■ EXERCISE DETAILS
From the first line to the last, write out the records below exactly as they appear.

■ Data items

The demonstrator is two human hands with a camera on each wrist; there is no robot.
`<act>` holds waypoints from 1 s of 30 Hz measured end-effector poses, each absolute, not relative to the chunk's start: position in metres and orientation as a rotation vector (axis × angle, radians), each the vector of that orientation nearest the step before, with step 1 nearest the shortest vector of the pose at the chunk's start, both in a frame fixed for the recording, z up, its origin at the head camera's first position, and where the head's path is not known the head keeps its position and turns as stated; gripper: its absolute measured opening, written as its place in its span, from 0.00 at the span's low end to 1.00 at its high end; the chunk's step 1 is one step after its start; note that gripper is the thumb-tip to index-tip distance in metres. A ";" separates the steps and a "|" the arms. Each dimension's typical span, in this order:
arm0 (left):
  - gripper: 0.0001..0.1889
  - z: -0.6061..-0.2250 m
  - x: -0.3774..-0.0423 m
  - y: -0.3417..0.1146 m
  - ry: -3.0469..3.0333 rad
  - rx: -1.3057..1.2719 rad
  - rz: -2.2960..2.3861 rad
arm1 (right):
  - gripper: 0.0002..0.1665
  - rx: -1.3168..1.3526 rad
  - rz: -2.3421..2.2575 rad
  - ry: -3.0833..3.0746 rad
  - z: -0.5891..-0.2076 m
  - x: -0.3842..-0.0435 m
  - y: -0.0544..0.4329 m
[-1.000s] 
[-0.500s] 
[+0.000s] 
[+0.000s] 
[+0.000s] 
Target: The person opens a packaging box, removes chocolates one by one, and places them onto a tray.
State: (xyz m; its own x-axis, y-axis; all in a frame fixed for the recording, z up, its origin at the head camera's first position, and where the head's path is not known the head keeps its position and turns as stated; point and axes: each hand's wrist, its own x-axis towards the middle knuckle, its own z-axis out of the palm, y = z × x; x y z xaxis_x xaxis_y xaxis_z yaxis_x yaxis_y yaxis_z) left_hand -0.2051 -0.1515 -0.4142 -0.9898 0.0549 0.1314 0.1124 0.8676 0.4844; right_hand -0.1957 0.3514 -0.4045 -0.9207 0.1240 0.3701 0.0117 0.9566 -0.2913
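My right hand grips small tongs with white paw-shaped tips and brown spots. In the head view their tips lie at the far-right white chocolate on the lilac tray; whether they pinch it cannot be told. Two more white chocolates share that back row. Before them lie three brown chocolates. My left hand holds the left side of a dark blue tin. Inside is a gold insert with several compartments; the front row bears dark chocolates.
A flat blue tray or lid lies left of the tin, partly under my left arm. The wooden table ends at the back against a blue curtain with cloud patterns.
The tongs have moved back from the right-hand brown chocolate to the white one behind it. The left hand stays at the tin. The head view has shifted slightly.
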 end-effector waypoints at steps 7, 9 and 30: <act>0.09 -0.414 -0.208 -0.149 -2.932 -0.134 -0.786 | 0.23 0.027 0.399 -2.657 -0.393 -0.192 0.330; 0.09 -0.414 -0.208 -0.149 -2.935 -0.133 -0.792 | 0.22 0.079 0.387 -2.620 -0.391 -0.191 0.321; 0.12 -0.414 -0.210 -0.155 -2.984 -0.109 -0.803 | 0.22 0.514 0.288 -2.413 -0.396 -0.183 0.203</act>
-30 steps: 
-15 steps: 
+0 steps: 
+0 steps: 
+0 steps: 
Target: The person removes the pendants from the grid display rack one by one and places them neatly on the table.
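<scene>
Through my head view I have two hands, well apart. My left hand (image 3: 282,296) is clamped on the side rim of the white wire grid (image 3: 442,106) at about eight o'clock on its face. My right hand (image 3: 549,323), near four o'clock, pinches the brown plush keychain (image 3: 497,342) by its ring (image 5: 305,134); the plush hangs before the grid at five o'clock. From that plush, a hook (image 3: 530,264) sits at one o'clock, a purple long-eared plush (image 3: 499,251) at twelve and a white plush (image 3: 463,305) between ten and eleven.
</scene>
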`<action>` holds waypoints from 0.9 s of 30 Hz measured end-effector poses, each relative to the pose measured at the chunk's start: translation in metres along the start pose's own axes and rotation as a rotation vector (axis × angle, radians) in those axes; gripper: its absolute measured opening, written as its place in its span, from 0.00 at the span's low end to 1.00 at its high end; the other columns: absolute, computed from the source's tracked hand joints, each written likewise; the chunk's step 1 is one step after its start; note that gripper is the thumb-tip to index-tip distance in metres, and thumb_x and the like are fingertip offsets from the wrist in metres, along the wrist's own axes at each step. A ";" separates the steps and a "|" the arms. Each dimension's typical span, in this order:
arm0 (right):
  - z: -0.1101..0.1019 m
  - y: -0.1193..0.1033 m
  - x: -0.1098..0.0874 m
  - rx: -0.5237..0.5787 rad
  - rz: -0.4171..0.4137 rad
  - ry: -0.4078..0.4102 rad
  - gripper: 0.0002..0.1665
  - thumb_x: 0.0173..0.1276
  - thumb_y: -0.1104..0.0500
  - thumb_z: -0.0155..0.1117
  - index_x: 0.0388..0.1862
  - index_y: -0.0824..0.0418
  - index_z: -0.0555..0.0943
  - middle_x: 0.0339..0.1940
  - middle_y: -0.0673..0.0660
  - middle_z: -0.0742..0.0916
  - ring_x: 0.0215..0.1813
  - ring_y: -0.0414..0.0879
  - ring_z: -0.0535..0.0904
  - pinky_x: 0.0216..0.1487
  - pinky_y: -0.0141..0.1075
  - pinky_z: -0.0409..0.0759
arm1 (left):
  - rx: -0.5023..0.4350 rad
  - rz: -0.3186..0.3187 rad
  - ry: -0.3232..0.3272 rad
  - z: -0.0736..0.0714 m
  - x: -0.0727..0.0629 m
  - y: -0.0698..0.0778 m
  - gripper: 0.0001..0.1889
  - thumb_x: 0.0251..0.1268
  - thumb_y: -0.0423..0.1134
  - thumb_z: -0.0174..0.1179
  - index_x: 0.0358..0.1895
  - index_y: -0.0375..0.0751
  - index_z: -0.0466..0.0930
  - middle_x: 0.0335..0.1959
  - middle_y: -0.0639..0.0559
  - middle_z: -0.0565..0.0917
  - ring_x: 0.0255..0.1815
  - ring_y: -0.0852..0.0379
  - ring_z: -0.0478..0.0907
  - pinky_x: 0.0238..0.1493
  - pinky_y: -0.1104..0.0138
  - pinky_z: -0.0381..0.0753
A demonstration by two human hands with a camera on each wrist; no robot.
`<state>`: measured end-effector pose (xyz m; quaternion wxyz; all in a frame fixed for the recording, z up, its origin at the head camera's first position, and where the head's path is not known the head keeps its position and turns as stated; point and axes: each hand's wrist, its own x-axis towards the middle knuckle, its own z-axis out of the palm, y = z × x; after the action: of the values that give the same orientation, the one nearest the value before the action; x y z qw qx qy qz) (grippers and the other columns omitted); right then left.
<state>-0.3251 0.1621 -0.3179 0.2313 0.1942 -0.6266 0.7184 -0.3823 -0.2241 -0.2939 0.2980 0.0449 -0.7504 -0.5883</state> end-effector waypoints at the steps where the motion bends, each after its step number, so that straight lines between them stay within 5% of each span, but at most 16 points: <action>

■ EXPECTED ANSWER
The demonstrator is two human hands with a camera on each wrist; there is no robot.
`<act>` holds waypoints from 1 s of 30 Hz measured end-effector poses, each absolute, not relative to the chunk's start: position in metres and orientation as a rotation vector (axis × angle, radians), each the vector of that orientation nearest the step before, with step 1 nearest the shortest vector of the pose at the chunk's start, both in a frame fixed for the recording, z up, its origin at the head camera's first position, and where the head's path is not known the head keeps its position and turns as stated; gripper: its absolute measured opening, written as its place in its span, from 0.00 at the span's low end to 1.00 at its high end; the chunk's step 1 is one step after its start; note that gripper is the thumb-tip to index-tip distance in metres. A ";" separates the steps and a "|" the arms. Each dimension's typical span, in this order:
arm0 (left):
  - gripper: 0.0001..0.1889
  - z: -0.6061..-0.2250 m
  - x: -0.3774..-0.0423 m
  - y: -0.3417..0.1146 m
  - ry: -3.0469..3.0333 rad
  - rx: -1.3057..1.2719 rad
  - rz: -2.2960..2.3861 rad
arm1 (right):
  - gripper: 0.0002..0.1665
  - rx: -1.3168..1.3526 rad
  - rz: -2.3421..2.2575 rad
  - ry: -3.0833..3.0746 rad
  - z: -0.5891..-0.2076 m
  - x: -0.3842..-0.0435 m
  - y: -0.0544..0.4329 m
[-1.000s] 
[-0.500s] 
[+0.000s] 
[+0.000s] 
[+0.000s] 
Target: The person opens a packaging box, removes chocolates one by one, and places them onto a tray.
State: (xyz m; its own x-axis, y-axis; all in a frame fixed for the recording, z up, its origin at the head camera's first position, and where the head's path is not known the head keeps its position and turns as stated; point and axes: each hand's wrist, its own x-axis towards the middle knuckle, its own z-axis out of the palm, y = z × x; x y z xaxis_x xaxis_y xaxis_z yaxis_x yaxis_y yaxis_z) left_hand -0.2051 -0.1515 -0.4142 -0.9898 0.0549 0.1314 0.1124 0.8676 0.4844; right_hand -0.1957 0.3514 -0.4045 -0.9207 0.1240 0.3701 0.0117 0.9566 -0.2913
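My right hand grips small tongs with white paw-shaped tips and brown spots. In the head view their tips lie at the far-right white chocolate on the lilac tray; whether they pinch it cannot be told. Two more white chocolates share that back row. Before them lie three brown chocolates. My left hand holds the left side of a dark blue tin. Inside is a gold insert with several compartments; the front row bears dark chocolates.
A flat blue tray or lid lies left of the tin, partly under my left arm. The wooden table ends at the back against a blue curtain with cloud patterns.
The tongs have moved back from the right-hand brown chocolate to the white one behind it. The left hand stays at the tin. The head view has shifted slightly.
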 end-effector waypoints at steps 7, 9 and 30: <act>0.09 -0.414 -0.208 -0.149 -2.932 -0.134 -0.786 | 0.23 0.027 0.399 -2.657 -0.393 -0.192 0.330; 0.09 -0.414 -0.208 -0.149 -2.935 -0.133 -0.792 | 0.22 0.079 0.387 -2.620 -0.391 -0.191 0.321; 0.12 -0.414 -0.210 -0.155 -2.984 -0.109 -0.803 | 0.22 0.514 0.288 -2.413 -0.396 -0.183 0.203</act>
-30 steps: 
-15 steps: 
+0 steps: 
+0 steps: 
+0 steps: 
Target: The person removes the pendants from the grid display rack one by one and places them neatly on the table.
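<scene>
Through my head view I have two hands, well apart. My left hand (image 3: 282,296) is clamped on the side rim of the white wire grid (image 3: 442,106) at about eight o'clock on its face. My right hand (image 3: 549,323), near four o'clock, pinches the brown plush keychain (image 3: 497,342) by its ring (image 5: 305,134); the plush hangs before the grid at five o'clock. From that plush, a hook (image 3: 530,264) sits at one o'clock, a purple long-eared plush (image 3: 499,251) at twelve and a white plush (image 3: 463,305) between ten and eleven.
</scene>
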`<action>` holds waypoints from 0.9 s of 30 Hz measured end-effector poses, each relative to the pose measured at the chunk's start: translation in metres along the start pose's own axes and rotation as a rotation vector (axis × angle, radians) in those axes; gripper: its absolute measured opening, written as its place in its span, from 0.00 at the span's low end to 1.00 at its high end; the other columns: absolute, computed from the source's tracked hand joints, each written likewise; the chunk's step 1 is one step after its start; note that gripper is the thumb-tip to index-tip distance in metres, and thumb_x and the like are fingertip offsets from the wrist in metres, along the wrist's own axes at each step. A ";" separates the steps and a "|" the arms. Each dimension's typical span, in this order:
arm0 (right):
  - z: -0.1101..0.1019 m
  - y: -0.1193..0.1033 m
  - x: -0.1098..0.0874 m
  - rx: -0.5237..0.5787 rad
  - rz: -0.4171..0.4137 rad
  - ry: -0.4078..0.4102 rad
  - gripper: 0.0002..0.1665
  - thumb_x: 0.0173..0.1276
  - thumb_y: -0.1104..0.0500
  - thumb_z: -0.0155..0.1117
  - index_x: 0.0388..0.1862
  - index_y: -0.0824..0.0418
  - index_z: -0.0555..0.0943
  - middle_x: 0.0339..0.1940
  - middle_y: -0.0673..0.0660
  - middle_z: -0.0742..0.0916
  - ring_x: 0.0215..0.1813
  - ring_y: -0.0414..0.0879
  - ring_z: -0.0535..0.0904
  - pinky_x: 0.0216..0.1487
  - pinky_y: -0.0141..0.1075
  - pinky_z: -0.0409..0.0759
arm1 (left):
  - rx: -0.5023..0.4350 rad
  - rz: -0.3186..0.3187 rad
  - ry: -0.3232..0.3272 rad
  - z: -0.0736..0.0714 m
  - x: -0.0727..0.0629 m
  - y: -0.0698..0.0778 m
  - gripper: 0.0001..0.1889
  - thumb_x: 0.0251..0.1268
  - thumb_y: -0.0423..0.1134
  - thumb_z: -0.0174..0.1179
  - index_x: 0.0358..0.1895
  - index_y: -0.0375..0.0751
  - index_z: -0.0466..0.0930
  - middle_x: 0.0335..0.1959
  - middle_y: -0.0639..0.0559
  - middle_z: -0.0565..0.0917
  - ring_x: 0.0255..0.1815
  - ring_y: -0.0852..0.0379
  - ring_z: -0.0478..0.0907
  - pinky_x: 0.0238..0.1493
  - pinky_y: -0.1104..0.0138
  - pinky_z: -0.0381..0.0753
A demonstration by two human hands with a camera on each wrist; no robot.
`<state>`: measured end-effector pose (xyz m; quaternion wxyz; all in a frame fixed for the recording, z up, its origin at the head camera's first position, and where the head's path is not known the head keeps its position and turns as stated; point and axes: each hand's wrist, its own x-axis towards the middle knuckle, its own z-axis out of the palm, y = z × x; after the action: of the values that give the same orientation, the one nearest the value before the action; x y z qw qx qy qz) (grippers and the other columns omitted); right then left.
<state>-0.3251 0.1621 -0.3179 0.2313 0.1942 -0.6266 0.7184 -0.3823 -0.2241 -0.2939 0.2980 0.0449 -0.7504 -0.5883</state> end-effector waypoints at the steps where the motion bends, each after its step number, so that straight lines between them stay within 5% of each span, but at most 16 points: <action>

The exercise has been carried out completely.